(YOUR INSTRUCTIONS)
Write down the listing again exactly as it appears below, without its pictures.

(AVAILABLE DATA)
%%
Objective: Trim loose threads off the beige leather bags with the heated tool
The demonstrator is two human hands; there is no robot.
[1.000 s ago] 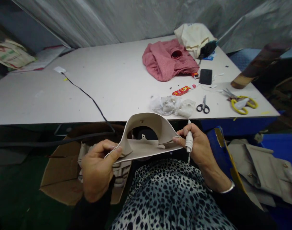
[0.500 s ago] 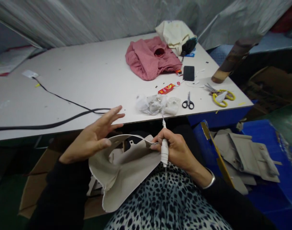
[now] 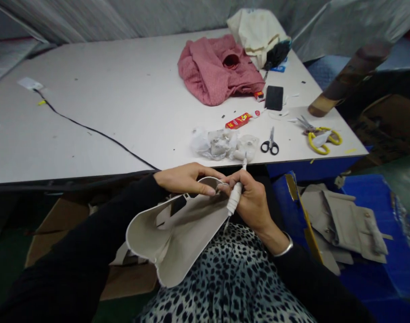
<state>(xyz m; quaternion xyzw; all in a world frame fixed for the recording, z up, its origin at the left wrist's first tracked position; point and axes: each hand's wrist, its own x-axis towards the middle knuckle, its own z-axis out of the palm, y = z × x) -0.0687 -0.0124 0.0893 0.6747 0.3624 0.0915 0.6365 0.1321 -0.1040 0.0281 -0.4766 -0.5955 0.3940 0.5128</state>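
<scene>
A beige leather-like piece (image 3: pixel 178 233) with a curved cut-out lies over my lap, which is covered in spotted fabric. My left hand (image 3: pixel 185 178) pinches its upper edge, fingers closed on the strip. My right hand (image 3: pixel 252 202) meets it at the same edge and grips a slim white pen-shaped tool (image 3: pixel 234 199), its tip pointing up toward the table. Both hands are just in front of the white table's (image 3: pixel 90 116) near edge.
On the table lie a black cable (image 3: pixel 90 131), crumpled plastic bags (image 3: pixel 221 143), black scissors (image 3: pixel 269 144), yellow-handled scissors (image 3: pixel 321 137), a red tube (image 3: pixel 237 120), a black phone (image 3: pixel 274 97) and a pink garment (image 3: pixel 218 69). More beige pieces (image 3: pixel 339 220) lie in a blue bin at right. A cardboard box (image 3: pixel 57 224) is at left.
My left hand, open and lifted half a second ago, has come down and closed on the piece's upper edge beside my right hand. The piece turned and dropped onto my lap.
</scene>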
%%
(RESPONSE BOX)
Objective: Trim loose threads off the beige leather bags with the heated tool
The demonstrator is two human hands; there is no robot.
[1.000 s ago] 
[0.500 s ago] 
[now] 
<state>(xyz m; quaternion xyzw; all in a world frame fixed for the recording, z up, its origin at the left wrist's first tracked position; point and axes: each hand's wrist, its own x-axis towards the middle knuckle, its own z-axis out of the palm, y = z × x) -0.0687 -0.0124 0.0893 0.6747 0.3624 0.0915 0.6365 0.1321 -0.1040 0.0281 -0.4766 -0.5955 0.3940 0.5128</state>
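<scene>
A beige leather-like piece (image 3: pixel 178 233) with a curved cut-out lies over my lap, which is covered in spotted fabric. My left hand (image 3: pixel 185 178) pinches its upper edge, fingers closed on the strip. My right hand (image 3: pixel 252 202) meets it at the same edge and grips a slim white pen-shaped tool (image 3: pixel 234 199), its tip pointing up toward the table. Both hands are just in front of the white table's (image 3: pixel 90 116) near edge.
On the table lie a black cable (image 3: pixel 90 131), crumpled plastic bags (image 3: pixel 221 143), black scissors (image 3: pixel 269 144), yellow-handled scissors (image 3: pixel 321 137), a red tube (image 3: pixel 237 120), a black phone (image 3: pixel 274 97) and a pink garment (image 3: pixel 218 69). More beige pieces (image 3: pixel 339 220) lie in a blue bin at right. A cardboard box (image 3: pixel 57 224) is at left.
My left hand, open and lifted half a second ago, has come down and closed on the piece's upper edge beside my right hand. The piece turned and dropped onto my lap.
</scene>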

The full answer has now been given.